= International Editor of the Year Award =

International Editor of the Year Award is a prize awarded yearly to journalists and press editors outside the United States by World Press Review (Worldpress.org) magazine.

The award has been presented by World Press Review Since 1975 to an editor or editors outside the United States whose work, according to the magazine "best exemplifies the principles of journalism."

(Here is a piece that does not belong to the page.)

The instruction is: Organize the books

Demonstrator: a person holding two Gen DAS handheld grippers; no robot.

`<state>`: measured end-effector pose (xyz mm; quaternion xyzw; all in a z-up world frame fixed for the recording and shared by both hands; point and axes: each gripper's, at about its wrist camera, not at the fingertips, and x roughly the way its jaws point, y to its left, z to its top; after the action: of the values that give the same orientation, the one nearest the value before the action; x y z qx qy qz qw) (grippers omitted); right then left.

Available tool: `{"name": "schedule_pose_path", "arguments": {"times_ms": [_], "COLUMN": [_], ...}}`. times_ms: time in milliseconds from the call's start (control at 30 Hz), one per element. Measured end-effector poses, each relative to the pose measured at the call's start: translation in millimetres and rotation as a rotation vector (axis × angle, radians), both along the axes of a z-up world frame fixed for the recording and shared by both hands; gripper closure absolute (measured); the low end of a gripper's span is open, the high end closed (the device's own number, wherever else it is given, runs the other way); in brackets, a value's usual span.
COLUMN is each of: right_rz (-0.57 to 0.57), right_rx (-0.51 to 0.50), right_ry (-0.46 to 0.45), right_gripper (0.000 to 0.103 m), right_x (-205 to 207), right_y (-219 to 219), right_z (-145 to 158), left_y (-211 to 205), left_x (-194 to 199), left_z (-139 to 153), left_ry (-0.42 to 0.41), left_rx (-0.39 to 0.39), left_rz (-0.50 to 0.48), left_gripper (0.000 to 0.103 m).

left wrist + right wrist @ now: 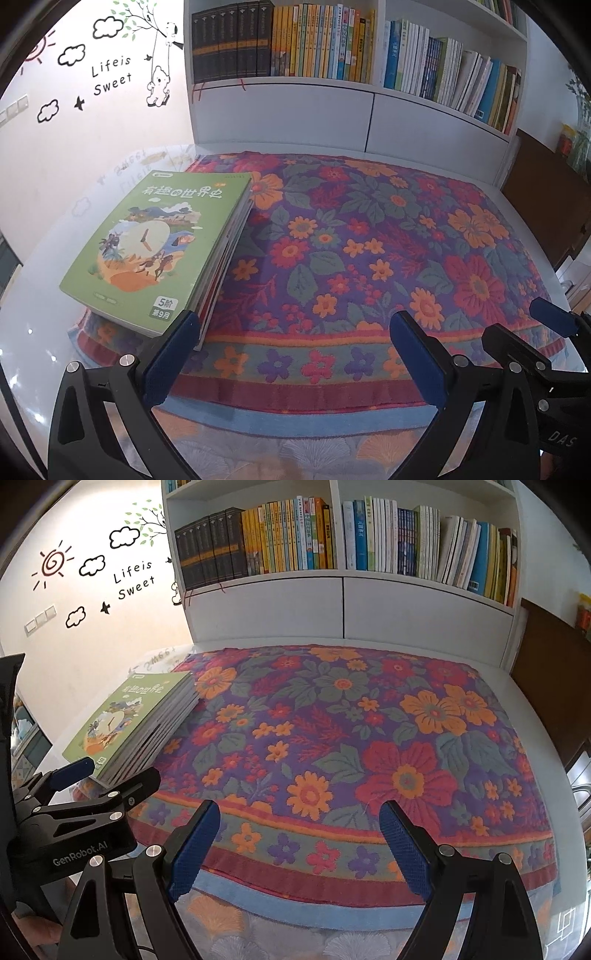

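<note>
Currently, the stack of books (159, 251) lies flat at the left edge of the floral cloth (369, 236), its green-covered top book (125, 716) face up with a clock picture on the cover and the page edges turned toward the cloth's middle. I read the stack as several thin volumes, slightly fanned at the near corner. From my left wrist view, the left gripper (295, 328) has its jaws spread wide — one blue-padded finger (177, 343) overlaps the stack's near corner in the picture, though I cannot tell whether it touches the books. Nothing sits between the pads. My right gripper (299, 819) is likewise spread wide and empty, poised over the near border of the cloth, well apart from the stack. The two grippers sit side by side, each showing at the edge of the other's view. The cloth covers a glossy white table (44, 332). Behind it stands a white bookshelf (343, 605) — its compartments are packed with upright books, dark volumes at the left, yellow and blue spines further right. Wall stickers (110, 74) reading "Life is Sweet" occupy the wall to the left.
</note>
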<state>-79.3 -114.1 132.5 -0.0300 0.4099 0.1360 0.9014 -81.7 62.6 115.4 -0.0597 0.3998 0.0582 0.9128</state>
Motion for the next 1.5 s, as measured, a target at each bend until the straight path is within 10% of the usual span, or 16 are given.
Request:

According to Worldpress.org editorial, the award is granted to journalists "in recognition of enterprise, courage and leadership in advancing the freedom and responsibility of the press, enhancing human rights and fostering excellence in journalism."

==Award winners==
- 1978: S Nihal Singh, The Statesman, Calcutta/New Delhi & S. Mulgaokar, Indian Express, New Delhi.
- 1982 Arun Shourie, editor of Indian Express in India
- 1983 Gershom Schocken, editor of Haaretz in Israel
- 1994 Indro Montanelli, founder of La Voce and Il Giornale, journalist for Il Corriere della Sera and other newspapers, war correspondent during the 1930s and the 1940s
- 1999 Paul Kamara, editor of For Di People in Sierra Leone
- 2004 Shukria Barakzai, founder of Aina-E-Zan (Women’s Mirror), a weekly newspaper in Afghanistan that campaigns for women's rights.
- 2005-6 Three Mexican journalists, Raúl Gibb Guerrero, Dolores Guadalupe García Escamilla and Alfredo Jiménez Mota.